One of the interesting aspects of this controversy is that Calvin College is not a strictly fundamentalist school. Its science professors take an old earth view of the creation story in Genesis and the college’s own website affirms its belief in the theory of evolution.

 

Two of the science faculty at Calvin, the husband and wife team of Loren and Deborah Haarsma, published a book called, Origins: A Reformed Look at Creation, Design, and Evolution. The book explains the different ways that Christians have grappled with reconciling scientific discoveries with Scripture.
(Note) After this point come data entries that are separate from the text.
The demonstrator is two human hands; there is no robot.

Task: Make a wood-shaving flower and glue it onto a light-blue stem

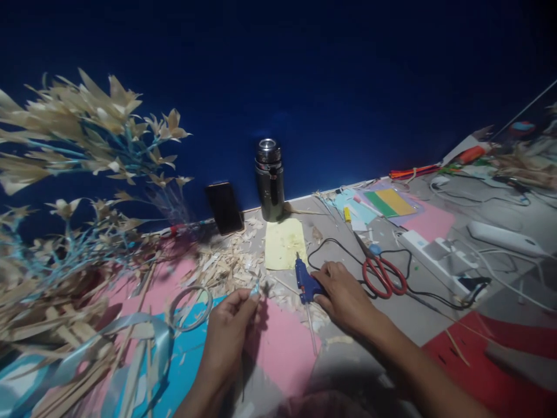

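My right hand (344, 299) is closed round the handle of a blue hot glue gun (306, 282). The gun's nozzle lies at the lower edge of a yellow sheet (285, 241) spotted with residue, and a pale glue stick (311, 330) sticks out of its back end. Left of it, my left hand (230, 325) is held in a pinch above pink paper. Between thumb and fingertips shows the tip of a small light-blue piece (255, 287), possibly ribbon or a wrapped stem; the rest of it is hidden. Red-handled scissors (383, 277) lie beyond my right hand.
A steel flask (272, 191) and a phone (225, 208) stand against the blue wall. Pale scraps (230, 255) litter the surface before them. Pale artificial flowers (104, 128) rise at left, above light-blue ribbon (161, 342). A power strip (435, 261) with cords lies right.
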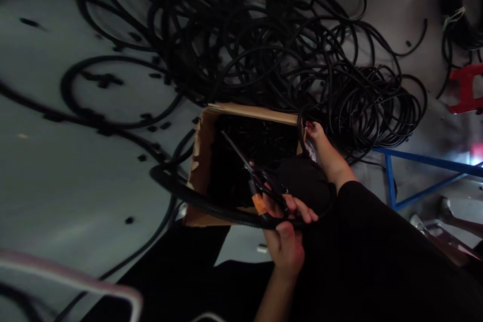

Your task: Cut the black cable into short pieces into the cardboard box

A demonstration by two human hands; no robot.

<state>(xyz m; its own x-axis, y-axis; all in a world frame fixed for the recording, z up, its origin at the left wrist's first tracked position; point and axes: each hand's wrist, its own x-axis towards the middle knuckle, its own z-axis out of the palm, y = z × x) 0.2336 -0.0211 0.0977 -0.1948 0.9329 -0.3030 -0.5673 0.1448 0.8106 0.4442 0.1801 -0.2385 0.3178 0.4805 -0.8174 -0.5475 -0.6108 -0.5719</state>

The college’s own website has a description of the book in which it quotes Loren Haarsma, saying, “Francis Collins, who heads up the [Human Genome Project], is an evangelical Christian and he says the data very strongly indicates that humans share common ancestry with other living things. How will we grapple with that as Christians?”

 

Schneider and Harlow have chosen to follow Haarsma’s suggestion and “grapple with that as Christians,” yet the same college that promotes Haarsma’s book has tried, to some success, to reprimand and censor them.

 

Harlow worries that Calvin College’s reputation has been seriously harmed because of this controversy. “I think Calvin College is one of the gems of American liberal arts education. It’s the finest Christian liberal arts college in the country. I love our college and it’s mission. I love our students and our faculty,” Harlow said.

 

Harlow also said that what disturbs him the most is that he works at a Christian college, but the administration is not behaving Christ-like as they continue to mislead the public about the circumstances surrounding Schneider’s decision to leave, and the extent to which he and Schneider vetted their work before publishing.

 

“Our administrators are concerned about the reformed Christian identity of Calvin College, but they seem less concerned about Christ’s call to speak the truth because the truth will set you free,” Harlow said, “They’re more concerned about the college’s reputation, constituency, fund-raising and development, all legitimate concerns, but when truth, the truth about faculty members who have been here for decades, takes a backseat to those other legitimate concerns, there is something deeply wrong.”

 

Calvin College declined a request from The Christian Post for an interview, saying, “We do not comment on personnel matters.”